- _PROBLEM TO SOLVE_
Please give the number of lines that hold the string "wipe" in the listing, without any other words.

= Beginning of Section =

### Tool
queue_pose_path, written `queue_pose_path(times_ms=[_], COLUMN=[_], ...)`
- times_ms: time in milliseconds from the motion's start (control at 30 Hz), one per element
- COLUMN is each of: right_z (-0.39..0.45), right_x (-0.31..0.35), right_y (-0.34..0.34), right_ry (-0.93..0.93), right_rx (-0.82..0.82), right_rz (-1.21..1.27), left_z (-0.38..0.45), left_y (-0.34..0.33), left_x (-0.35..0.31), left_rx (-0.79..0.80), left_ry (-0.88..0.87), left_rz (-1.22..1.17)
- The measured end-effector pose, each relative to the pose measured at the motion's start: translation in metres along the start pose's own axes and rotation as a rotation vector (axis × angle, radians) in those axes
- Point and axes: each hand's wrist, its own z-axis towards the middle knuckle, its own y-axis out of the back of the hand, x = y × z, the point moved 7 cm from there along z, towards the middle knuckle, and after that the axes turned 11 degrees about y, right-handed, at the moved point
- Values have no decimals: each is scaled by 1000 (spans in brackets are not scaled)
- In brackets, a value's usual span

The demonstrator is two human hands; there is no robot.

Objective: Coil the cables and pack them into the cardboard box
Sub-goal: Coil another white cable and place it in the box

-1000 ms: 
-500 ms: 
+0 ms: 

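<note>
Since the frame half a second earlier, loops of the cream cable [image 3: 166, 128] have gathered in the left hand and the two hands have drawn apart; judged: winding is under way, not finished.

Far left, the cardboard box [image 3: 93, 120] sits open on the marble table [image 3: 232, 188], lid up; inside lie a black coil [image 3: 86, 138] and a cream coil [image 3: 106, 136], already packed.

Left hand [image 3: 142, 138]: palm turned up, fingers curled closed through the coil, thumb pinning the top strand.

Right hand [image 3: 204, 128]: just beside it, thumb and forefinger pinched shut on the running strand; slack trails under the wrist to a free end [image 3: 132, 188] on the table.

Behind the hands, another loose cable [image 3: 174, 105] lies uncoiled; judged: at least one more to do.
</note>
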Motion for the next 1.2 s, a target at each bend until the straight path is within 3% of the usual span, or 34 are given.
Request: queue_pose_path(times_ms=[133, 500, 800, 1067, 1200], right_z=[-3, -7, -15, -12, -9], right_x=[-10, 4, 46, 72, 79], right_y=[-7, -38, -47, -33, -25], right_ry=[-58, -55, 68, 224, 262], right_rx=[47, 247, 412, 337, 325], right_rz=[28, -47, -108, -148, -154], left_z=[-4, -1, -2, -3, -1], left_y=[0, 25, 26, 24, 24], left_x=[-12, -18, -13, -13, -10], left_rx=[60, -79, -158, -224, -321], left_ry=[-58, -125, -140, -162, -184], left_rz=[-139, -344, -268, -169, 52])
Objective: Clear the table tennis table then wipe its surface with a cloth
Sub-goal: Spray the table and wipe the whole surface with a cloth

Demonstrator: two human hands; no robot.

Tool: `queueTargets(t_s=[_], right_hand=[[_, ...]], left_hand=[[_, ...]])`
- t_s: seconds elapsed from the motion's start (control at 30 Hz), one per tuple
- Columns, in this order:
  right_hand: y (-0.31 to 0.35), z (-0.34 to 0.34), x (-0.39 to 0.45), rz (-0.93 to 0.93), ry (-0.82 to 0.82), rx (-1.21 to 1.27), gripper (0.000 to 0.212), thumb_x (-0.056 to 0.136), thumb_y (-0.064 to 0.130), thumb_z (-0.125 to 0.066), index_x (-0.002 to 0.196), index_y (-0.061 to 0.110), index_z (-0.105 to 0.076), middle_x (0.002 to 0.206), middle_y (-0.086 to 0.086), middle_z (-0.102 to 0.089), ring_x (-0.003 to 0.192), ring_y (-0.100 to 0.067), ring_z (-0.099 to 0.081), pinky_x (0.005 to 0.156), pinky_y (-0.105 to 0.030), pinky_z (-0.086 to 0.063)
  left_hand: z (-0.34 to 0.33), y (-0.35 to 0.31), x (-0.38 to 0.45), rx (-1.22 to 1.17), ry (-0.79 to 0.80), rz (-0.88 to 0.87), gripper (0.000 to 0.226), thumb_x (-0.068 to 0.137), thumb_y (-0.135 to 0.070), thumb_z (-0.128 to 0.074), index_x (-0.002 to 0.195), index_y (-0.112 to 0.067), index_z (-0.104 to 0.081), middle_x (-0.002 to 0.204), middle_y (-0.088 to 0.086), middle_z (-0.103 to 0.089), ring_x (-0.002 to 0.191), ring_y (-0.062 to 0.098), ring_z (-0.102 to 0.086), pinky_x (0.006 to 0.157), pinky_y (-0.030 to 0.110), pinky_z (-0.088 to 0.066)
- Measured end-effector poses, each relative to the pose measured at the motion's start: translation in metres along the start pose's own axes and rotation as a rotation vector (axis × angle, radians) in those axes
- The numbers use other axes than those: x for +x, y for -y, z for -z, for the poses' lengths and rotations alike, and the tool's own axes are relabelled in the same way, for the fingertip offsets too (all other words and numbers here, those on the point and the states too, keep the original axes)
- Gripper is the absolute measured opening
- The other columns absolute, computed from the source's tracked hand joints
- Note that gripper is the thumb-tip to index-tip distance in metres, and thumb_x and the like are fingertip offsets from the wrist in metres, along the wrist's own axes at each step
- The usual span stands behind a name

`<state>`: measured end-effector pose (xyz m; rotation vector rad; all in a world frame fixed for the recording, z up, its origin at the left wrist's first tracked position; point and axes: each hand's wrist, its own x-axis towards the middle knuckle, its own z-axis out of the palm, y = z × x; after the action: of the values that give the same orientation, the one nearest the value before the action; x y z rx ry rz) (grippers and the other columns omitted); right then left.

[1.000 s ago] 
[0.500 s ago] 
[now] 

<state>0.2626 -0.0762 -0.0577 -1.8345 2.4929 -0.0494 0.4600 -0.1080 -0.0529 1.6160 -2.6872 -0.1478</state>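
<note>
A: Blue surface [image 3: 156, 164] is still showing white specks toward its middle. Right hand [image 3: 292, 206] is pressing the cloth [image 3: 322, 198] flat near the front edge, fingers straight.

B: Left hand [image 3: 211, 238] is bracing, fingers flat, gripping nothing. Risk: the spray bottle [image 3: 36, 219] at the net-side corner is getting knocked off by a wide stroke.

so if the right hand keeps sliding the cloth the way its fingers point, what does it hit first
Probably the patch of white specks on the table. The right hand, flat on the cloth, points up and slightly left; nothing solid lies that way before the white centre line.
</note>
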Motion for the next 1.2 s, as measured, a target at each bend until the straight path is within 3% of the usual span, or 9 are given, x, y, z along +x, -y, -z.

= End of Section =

- _FINISHED TASK_
2